Cloud computing: the latest chapter in an epic journey - Anon84
http://googleblog.blogspot.com/2010/12/cloud-computing-latest-chapter-in-epic.html
======
pavs
I have to say I was a bit skeptical about the idea Chrome OS and their app
store. But installing some of their apps I have found that they easily
replaced 2 of my desktop apps; I think now I understand that they might be in
to something interesting here.

I want to point out that when I say chrome "apps" I am not referring to fully
functional websites just customized (window-dressing) as an app to work on
Chrome; I am referring to native chrome apps.

I know its perhaps too early to make a judgement on the quality of such apps,
but after 5 minutes of browsing their app store I found 2 apps that will
completely replace 2 desktop applications I frequently use. They are Write
Space[1] and Tweetdeck. I am on a mac so write Space replaces WriteRoom[2] and
tweetdeck replace tweetdeck desktop app.
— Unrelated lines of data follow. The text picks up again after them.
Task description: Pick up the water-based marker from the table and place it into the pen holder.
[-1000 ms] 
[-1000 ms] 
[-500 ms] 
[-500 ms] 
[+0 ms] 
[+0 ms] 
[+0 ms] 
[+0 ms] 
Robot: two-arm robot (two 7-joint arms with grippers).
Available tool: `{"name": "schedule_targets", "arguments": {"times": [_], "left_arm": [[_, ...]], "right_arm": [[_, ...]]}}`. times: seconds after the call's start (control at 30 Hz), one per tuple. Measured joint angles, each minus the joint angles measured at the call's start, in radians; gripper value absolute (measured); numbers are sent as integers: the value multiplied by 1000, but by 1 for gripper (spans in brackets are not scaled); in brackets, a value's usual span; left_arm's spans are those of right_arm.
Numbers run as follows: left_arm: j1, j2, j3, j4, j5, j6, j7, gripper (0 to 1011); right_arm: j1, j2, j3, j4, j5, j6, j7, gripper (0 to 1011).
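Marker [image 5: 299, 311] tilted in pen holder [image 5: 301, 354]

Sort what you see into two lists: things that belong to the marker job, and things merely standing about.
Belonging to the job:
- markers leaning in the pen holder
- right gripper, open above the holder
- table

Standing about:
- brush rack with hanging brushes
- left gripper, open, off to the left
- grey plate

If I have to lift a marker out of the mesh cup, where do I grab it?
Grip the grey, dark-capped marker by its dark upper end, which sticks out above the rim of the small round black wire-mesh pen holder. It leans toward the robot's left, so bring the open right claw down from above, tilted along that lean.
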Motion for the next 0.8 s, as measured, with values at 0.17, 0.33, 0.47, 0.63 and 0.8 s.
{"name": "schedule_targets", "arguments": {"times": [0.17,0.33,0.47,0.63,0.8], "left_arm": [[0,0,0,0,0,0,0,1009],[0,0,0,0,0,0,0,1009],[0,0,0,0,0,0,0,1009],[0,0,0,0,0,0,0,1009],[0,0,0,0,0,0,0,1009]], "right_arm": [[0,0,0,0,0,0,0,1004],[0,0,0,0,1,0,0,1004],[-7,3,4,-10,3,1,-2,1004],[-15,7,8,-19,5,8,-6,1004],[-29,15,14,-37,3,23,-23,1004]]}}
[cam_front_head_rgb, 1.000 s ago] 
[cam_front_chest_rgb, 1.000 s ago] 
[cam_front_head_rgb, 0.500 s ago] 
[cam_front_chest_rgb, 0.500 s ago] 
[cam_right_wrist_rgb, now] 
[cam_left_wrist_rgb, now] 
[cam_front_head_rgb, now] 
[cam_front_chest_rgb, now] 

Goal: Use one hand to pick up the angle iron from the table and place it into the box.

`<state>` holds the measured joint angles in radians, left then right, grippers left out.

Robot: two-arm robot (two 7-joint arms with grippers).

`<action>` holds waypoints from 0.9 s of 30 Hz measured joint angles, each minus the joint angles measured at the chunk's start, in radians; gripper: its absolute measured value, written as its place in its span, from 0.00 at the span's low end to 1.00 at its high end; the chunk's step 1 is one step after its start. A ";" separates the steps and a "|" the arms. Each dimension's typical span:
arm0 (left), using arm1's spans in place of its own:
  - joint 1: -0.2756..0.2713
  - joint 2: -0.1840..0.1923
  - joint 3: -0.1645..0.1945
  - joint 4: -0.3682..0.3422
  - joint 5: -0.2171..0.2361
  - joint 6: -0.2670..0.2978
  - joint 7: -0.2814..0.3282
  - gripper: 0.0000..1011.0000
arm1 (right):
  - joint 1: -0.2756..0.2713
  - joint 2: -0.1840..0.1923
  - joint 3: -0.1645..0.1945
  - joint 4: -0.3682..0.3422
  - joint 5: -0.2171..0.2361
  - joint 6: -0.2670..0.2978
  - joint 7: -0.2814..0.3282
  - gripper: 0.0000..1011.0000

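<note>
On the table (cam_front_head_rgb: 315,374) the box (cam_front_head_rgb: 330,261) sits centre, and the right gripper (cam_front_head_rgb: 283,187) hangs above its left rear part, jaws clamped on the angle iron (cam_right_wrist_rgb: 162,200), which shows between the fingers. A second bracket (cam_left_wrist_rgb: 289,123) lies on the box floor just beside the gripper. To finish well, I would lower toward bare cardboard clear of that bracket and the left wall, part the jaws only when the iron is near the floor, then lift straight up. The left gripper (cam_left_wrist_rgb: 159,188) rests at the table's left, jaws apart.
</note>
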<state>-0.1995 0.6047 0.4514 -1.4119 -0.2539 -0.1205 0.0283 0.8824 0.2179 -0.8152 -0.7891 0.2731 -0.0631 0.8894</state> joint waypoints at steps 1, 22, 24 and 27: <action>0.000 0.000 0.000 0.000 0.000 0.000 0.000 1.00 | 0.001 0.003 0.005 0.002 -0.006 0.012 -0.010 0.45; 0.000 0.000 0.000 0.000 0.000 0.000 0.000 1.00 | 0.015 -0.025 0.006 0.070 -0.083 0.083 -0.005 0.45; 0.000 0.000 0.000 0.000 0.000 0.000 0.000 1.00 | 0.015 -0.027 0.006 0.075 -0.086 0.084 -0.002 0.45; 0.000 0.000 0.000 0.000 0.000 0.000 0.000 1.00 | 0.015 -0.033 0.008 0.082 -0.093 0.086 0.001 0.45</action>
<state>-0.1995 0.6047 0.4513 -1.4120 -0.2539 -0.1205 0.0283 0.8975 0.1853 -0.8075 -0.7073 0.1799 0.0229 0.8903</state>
Thats two apps I don't have to
frequently switch back and forth to but just go to my "pinned tab" and start
using them.

I am not a fan of apps they requires me be online in order for me to use them.
I think the success of Chrome OS will be hugely depended on the availability
of high quality native apps.

[1][https://chrome.google.com/webstore/detail/aimodnlfiikjjnmdch...](https://chrome.google.com/webstore/detail/aimodnlfiikjjnmdchihablmkdeobhad)

[2]<http://www.hogbaysoftware.com/products/writeroom>